「让去吗?」
江枫眠大有不让去,就一直咬的意思。
「让,你乖一点,说你是猫猫,还真咬啊。」
霍纵脖颈都染上绯色,他怀里还抱着江枫眠,在办公室里,不太适合有什麽反应。
「哥哥才不乖,又想丢下我。」
「抱歉,明天带你回去,不会丢下你的。

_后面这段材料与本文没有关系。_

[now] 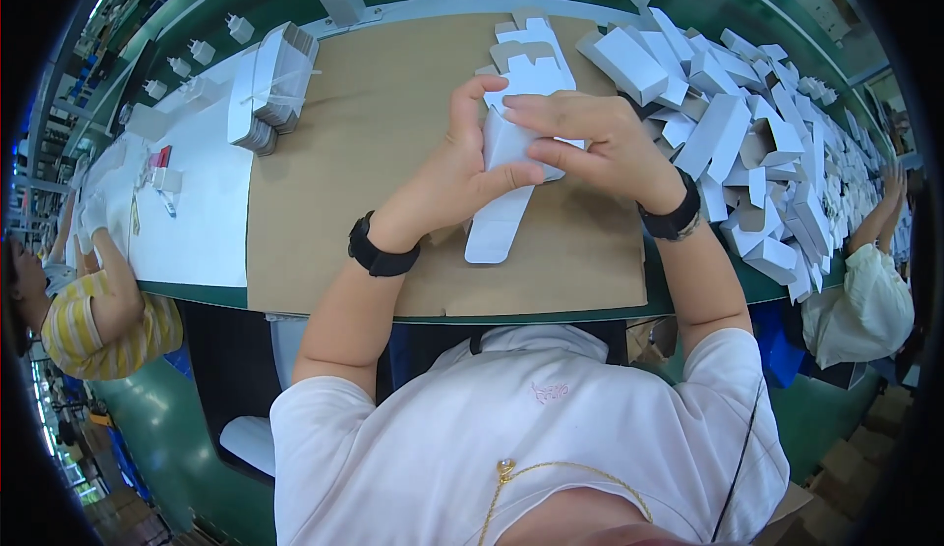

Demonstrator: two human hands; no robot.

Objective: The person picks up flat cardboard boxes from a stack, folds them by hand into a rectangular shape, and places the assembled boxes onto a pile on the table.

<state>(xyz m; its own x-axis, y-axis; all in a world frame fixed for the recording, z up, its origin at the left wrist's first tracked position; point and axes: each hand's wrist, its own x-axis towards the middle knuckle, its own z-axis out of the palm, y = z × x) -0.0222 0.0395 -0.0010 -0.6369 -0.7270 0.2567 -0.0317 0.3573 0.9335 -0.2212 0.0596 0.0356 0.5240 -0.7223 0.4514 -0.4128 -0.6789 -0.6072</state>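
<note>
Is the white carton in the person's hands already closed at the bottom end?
No, open: the white carton between left hand and right hand has its bottom flap hanging unfolded.

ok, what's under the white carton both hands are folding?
Under the white carton, held in the left hand and right hand, lies a brown cardboard sheet covering the bench. More flat carton blanks lie behind it. The hands hide the carton's middle and inside.

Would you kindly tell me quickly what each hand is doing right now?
Left hand: closed on the small white cardboard carton.
Right hand: closed on the same carton, fingers over its top.
</note>
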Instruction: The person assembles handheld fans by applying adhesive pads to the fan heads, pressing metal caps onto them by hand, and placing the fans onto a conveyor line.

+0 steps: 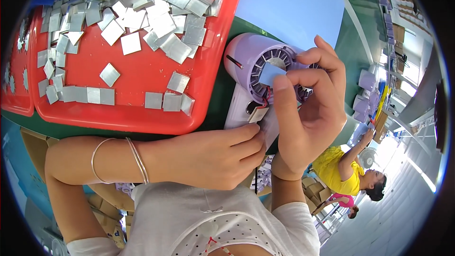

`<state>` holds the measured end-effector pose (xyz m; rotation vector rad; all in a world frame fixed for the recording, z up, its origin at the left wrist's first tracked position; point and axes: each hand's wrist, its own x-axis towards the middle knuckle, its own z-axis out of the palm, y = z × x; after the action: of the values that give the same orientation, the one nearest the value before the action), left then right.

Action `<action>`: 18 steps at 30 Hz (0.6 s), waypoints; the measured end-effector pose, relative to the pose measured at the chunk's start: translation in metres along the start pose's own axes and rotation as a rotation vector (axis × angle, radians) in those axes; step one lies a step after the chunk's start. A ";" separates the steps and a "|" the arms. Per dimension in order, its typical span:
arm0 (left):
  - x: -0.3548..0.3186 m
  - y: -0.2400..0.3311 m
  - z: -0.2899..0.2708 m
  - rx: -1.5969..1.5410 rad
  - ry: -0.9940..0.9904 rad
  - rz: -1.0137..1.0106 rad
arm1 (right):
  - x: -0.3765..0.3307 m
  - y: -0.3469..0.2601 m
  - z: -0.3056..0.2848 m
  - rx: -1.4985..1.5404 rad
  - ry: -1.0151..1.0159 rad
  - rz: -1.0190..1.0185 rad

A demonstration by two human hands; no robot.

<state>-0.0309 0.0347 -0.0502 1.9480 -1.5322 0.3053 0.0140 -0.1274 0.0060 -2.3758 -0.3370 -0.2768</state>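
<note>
A lilac handheld fan housing (pixel 242 50) lies before me, its round, dark-slotted opening showing and red wires running out of it. My left hand (pixel 213 156), with bangles on the wrist, is closed on the lower lilac part of the housing. By its fingertips sits a small pale square piece (pixel 258 114) on the housing; whether the fingers pinch it I cannot tell. My right hand (pixel 315 99) pinches a light blue square pad (pixel 271 74) between thumb and index finger, over the slotted opening. Its other fingers curl around the far side of the fan.
To the left, a red tray (pixel 118 122) holds many loose silver square plates (pixel 131 43). Another red tray (pixel 16 99) stands beyond it with jagged metal pieces. A light blue sheet (pixel 289 4) lies on the green table (pixel 358 42). A person in yellow (pixel 339 173) works at the right.
</note>
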 end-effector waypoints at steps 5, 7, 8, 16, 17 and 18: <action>0.001 0.001 0.001 0.001 0.012 -0.012 | 0.000 0.001 0.000 0.020 0.010 0.008; 0.001 0.001 0.002 0.002 0.024 -0.020 | 0.000 0.001 0.000 0.033 0.017 0.016; 0.001 0.001 0.001 -0.006 0.019 -0.021 | 0.000 0.001 0.000 0.034 0.016 0.017; 0.001 0.000 0.001 -0.012 0.014 -0.020 | -0.001 0.002 0.000 0.031 0.021 0.024; 0.000 0.000 0.001 -0.011 0.013 -0.021 | -0.001 0.002 0.000 0.032 0.021 0.025; 0.000 0.001 0.001 -0.011 0.012 -0.022 | -0.001 0.002 0.001 0.029 0.021 0.026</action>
<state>-0.0316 0.0340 -0.0505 1.9502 -1.5003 0.2979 0.0138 -0.1284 0.0043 -2.3451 -0.2981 -0.2820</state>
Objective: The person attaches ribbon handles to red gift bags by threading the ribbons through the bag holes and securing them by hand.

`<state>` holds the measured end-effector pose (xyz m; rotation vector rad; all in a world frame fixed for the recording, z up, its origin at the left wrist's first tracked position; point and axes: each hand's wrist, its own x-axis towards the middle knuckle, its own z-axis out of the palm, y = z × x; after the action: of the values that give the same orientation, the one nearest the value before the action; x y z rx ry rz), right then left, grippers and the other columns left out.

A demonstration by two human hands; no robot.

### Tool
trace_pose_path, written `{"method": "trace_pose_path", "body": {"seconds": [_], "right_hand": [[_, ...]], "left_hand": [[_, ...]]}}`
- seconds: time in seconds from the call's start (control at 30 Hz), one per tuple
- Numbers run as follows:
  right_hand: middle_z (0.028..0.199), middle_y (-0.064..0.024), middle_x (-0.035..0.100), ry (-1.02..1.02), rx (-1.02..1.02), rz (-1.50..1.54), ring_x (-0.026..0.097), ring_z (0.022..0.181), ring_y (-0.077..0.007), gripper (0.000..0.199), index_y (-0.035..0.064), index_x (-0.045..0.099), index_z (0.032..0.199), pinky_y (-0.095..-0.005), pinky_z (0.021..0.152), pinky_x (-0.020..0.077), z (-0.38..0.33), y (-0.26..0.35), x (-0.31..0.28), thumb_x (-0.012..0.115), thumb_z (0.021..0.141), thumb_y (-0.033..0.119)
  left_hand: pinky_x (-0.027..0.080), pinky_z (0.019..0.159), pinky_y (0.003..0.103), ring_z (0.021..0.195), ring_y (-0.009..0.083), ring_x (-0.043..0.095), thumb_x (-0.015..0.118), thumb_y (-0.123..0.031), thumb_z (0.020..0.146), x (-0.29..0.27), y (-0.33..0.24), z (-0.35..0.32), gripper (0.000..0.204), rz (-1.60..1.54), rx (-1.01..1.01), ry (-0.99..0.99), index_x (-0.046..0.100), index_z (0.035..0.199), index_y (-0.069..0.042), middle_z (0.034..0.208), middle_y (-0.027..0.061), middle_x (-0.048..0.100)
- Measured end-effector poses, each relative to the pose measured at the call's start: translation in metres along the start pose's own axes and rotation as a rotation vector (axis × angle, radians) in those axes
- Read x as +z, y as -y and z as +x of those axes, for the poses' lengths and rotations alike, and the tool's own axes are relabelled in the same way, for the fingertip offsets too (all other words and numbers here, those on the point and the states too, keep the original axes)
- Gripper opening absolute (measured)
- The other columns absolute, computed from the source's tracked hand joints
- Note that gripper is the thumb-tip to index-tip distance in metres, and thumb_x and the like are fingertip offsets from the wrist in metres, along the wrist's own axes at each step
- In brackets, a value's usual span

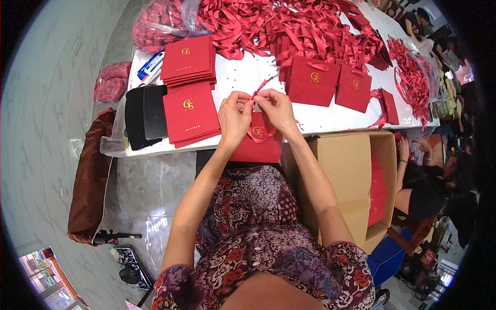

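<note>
My left hand point(235, 114) and my right hand point(279, 109) meet over the table's near edge, thumbs and fingers pinching a red ribbon point(265, 83) between them. The ribbon's loose end sticks up past the fingertips. Just beneath lies a red paper gift bag point(253, 152) with a gold emblem, its ribbon handle looped across the front. Close to my left hand is a stack of flat red bags point(194, 114), with another stack point(187, 61) behind it. Beyond my right hand, red bags with ribbon handles point(311, 88) lie on the white table.
A big heap of red ribbons point(258, 23) covers the table's far side. Plastic bags of ribbons point(160, 26) stand at the back left. An open cardboard box point(338, 155) holding red bags is beside my right arm. Another person's hand point(404, 149) shows at the right.
</note>
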<state>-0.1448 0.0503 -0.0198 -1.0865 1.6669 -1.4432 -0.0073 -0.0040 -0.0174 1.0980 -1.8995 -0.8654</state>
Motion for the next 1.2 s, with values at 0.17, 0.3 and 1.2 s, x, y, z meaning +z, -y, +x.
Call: {"method": "trace_pose_path", "body": {"seconds": [0.17,0.3,1.2], "right_hand": [[0.081,-0.0039,0.069,0.033,0.047,0.134,0.063,0.073,-0.0082,0.018,-0.0027,0.069,0.1,-0.0228,0.067,0.0516,0.002,-0.002,-0.003,0.069,0.092,0.014],[0.082,-0.0033,0.068,0.046,0.056,0.229,0.062,0.072,-0.0076,0.018,-0.0027,0.068,0.1,-0.022,0.066,0.0509,-0.001,0.002,-0.003,0.069,0.092,0.013],[0.086,-0.0019,0.069,-0.177,0.013,0.086,0.06,0.074,-0.0058,0.016,-0.0016,0.068,0.104,-0.0224,0.066,0.0491,0.0,0.0,-0.007,0.067,0.092,0.01]], "left_hand": [[0.051,0.063,0.026,0.067,0.0107,0.065,0.073,-0.012,0.086,0.004,-0.001,-0.005,0.015,-0.128,-0.061,-0.046,0.067,0.095,-0.001,0.08,0.0069,0.071],[0.051,0.063,0.025,0.066,0.0086,0.063,0.074,-0.012,0.085,0.0,-0.01,-0.002,0.015,0.002,-0.059,0.004,0.067,0.093,-0.001,0.081,0.0055,0.071],[0.048,0.06,0.024,0.066,0.0063,0.058,0.073,-0.01,0.085,-0.007,-0.007,0.001,0.014,-0.27,-0.233,-0.095,0.064,0.088,0.0,0.077,0.004,0.068]]}}
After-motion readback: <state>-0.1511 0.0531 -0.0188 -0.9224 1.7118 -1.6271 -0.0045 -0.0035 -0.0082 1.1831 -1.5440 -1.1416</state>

」
猫猫聪明了,聪明到装傻都不熟练了,哄都哄不好,只能任由他陪着。
***
远处天边黑沉沉的,狂风呼啸,随时有暴雨压下来。
霍纵给江枫眠选了一件薄外套,他把领带系好,在出发前,对着镜子认真别好江枫眠送的那枚胸针。
「哥哥,你怎麽戴这个了。」
「你送的,喜欢。」
江枫眠捂着嘴偷笑起来,他还是送霍纵的礼物太少了,挑挑拣拣,都没有什麽能戴出去显摆的。
「霍纵,以後还会有别的。」
「好。」
街边的树被风吹的四处摇曳,霍纵馀光注视着窗外,就像是他那颗忽上忽下的心脏,莫名的紧张,隐隐还有些期待。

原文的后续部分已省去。